Key Development: By her 20th week in Rehab, Neha could hear her alters talking without losing consciousness. The moment of co-consciousness became normal, and she could stop switching. It also helped with the amnesia as she started being present all the time.
Medical Treatments:
There are no direct medicines to treat DID or its symptoms. However, at the rehabilitation centre, she was given a low-dose SSRI (Sertraline) to help her manage co-occurring anxiety and depression under supervision.
Also, Melatonin was temporarily prescribed to help her sleep patterns till she became comfortable and could trust the environment.
Improvements / Recovery Timeline:
Week | Milestone |
---|---|
1-2 | Mapped four alters; Neha began journaling |
3-4 | Breakthrough with her first teenager alter, Sasha; she started cooperating in therapy |
5-8 | Her flashbacks of the past trauma reduced; internal communication within the alters started |
9-12 | Her traumas from her childhood surfaced when her alter Maya started speaking; TF-CBT was intensified to help Neha address these issues |
13-16 | The alters started coexisting, and internal communication increased, which helped with reviving memories |
17-20 | Neha experienced co-consciousness for the first time, where she could be herself while she could hear another personality and her thoughts; the acceptance and harmony within the alters reduced the dissociative episodes |
21-24 | Exercises to integrate all the alters/personalities into one began; Emotional regulation improved |
By the final week of the rehab program, Neha mastered co-consciousness. She could manage her alters, recognise her triggers fast and use coping mechanisms to maintain her emotional stability without losing herself.
Our Success:
Impact on Patient's Life:
Today, Neha is living independently with her partner again. She joined a new office where she works part-time. The work environment is supportive. She also continues her therapy as an outpatient. She has not experienced full dissociative blackouts since she left Jagruti Rehab.
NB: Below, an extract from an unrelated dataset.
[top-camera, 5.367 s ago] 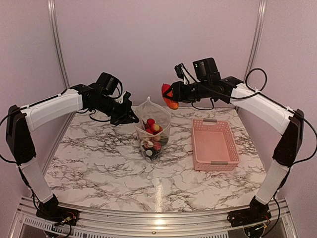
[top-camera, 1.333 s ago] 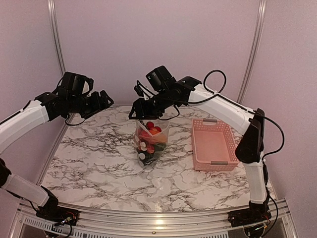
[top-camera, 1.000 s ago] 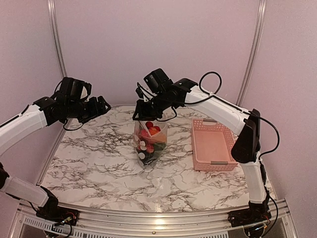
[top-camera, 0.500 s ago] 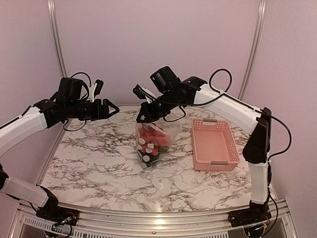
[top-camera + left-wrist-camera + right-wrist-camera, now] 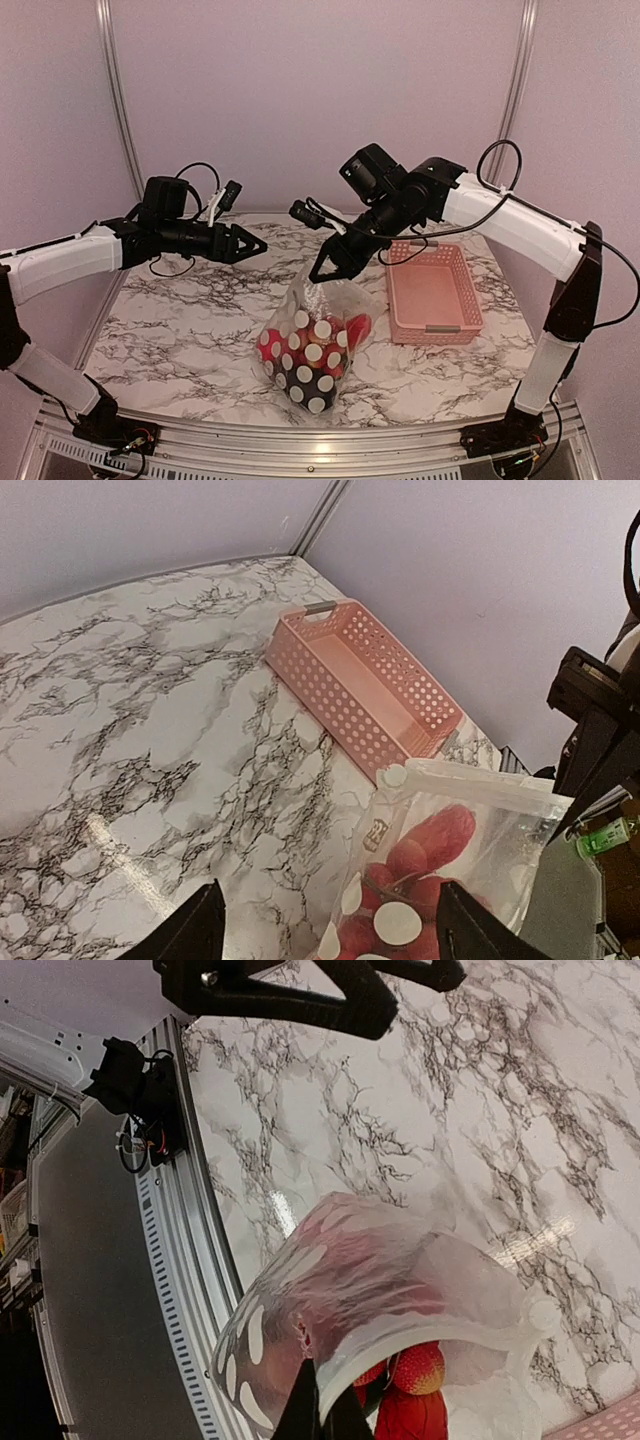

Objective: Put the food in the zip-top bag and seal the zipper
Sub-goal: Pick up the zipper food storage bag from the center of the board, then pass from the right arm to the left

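The zip-top bag (image 5: 308,352), clear with white dots, hangs tilted over the table's near middle. My right gripper (image 5: 322,274) is shut on its mouth edge. In the right wrist view the fingers (image 5: 325,1415) pinch the whitish zipper (image 5: 432,1334) strip, and the bag (image 5: 340,1270) bulges above them. The food shows through the plastic as red pieces (image 5: 354,326), among them a strawberry (image 5: 418,1368). My left gripper (image 5: 256,243) is open, left of the bag's top and apart from it. Its wrist view looks down on the bag (image 5: 440,855) and zipper (image 5: 485,786) between the spread fingers (image 5: 205,932).
The pink slotted basket (image 5: 434,291) stands on the marble table (image 5: 190,320) to the right of the bag, with nothing showing inside it (image 5: 350,670). The metal front rail (image 5: 190,1290) lies close under the hanging bag.
The right gripper has carried the bag by its mouth toward the front edge, so the bag now hangs tilted and nearer. The left gripper has reached rightward toward the bag's top.
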Action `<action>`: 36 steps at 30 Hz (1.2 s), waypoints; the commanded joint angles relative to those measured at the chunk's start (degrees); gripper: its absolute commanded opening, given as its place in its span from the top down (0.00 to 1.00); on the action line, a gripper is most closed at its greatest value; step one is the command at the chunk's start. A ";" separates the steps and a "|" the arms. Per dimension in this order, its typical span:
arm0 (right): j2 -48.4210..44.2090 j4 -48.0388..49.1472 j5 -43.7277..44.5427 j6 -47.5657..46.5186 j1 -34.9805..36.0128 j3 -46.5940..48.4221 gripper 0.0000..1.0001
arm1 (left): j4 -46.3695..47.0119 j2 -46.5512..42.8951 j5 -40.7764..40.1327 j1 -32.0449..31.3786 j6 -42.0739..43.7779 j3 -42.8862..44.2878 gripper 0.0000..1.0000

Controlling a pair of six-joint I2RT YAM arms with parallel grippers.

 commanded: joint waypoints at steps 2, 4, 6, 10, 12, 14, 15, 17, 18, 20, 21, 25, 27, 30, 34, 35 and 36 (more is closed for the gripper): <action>-1.50 -2.21 -0.48 -1.73 0.36 -2.55 1.00 | 7.30 11.82 17.69 -0.29 -5.53 2.83 0.26; -0.65 -3.76 1.40 -0.70 0.31 -3.22 1.00 | 6.99 14.75 19.47 -0.42 -6.67 3.70 0.27; -0.27 -4.98 3.98 1.19 -0.06 -4.36 1.00 | 7.51 15.54 18.85 -0.58 -7.04 3.44 0.27; -1.60 -6.63 6.92 4.71 -2.35 -7.94 1.00 | 10.31 15.93 17.47 -0.69 -8.74 1.88 0.27; -2.89 -6.46 6.95 4.85 -2.96 -8.69 1.00 | 13.12 17.21 19.28 -0.89 -11.11 0.85 0.27; -3.65 -6.02 6.55 4.61 -3.04 -8.89 1.00 | 17.91 19.17 22.58 -1.61 -14.16 -0.10 0.27; -3.69 -6.15 6.09 4.29 -3.03 -8.61 1.00 | 18.64 20.23 23.12 -2.03 -15.11 -0.08 0.27; -3.56 -6.40 5.72 3.95 -2.99 -8.13 1.00 | 18.70 22.31 22.90 -3.16 -15.37 0.80 0.27; -3.40 -6.44 5.61 3.89 -2.96 -7.88 1.00 | 18.77 23.32 22.79 -3.69 -15.46 1.18 0.27; -2.90 -6.88 5.69 3.60 -3.00 -7.29 1.00 | 18.91 25.46 22.67 -4.69 -15.51 2.10 0.27; -2.59 -7.14 5.78 3.44 -2.97 -7.05 1.00 | 18.94 26.34 22.56 -5.21 -15.46 2.69 0.27; -1.99 -7.73 5.92 3.03 -3.02 -6.13 1.00 | 18.01 29.48 21.50 -5.96 -14.78 4.99 0.29; -1.78 -8.09 6.01 2.81 -3.00 -5.71 1.00 | 18.72 30.72 21.55 -5.96 -15.22 5.64 0.31; -1.75 -8.20 5.93 2.62 -2.98 -5.49 1.00 | 22.88 32.40 22.54 -5.96 -17.48 5.69 0.37; -1.58 -8.28 5.78 2.70 -2.97 -5.43 1.00 | 31.68 35.46 24.37 -5.96 -23.88 5.92 0.42; -1.58 -8.33 5.63 2.70 -3.00 -5.37 1.00 | 34.50 36.07 24.56 -5.96 -25.90 5.75 0.42; -1.51 -8.41 5.44 2.77 -2.98 -5.28 1.00 | 37.83 36.70 24.83 -5.96 -28.32 5.62 0.42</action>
She also maintains digital and physical journals to keep the communication flowing between her alters.
Neha says, "I am living as a team leader who can make her team cooperate happily."
Family and Community:
Neha was not the only one who received sessions during her stay at Jagruti Rehab. Her family was given psychoeducation as well. It was important for the family to understand that her condition and symptoms were not "attention-seeking" but were caused because she was not given enough attention when she needed it. Her condition is a survival mechanism caused by her circumstances. Behind the scenes, Neha's relationship with her mother improved drastically as communication lines opened. The awareness helped the family to replace judgment with empathy.
She left her last company because of the 6-month rehab program, but is on good terms with the people.
Future Steps:
Neha is prescribed to continue weekly therapy to ensure that the co-consciousness is in place. It is important for her alters to communicate with each other and manage stress and triggers together actively. Regular psychiatric check-ins, family support sessions, and participation in a DID support group ensure that she is making progress. The focus is to maintain emotional stability, improve co-consciousness, and prevent a relapse.
Conclusion:
This multiple personality disorder case study cannot be considered a single story. It is a testament to the human mind's resilience. At Jagruti Rehabilitation Centre, we believe in holistic healing for preventive measures with increased mind resistance. Neha's story showed us that, irrespective of how complex your mind is, healing is possible with the right guidance, therapy, and support.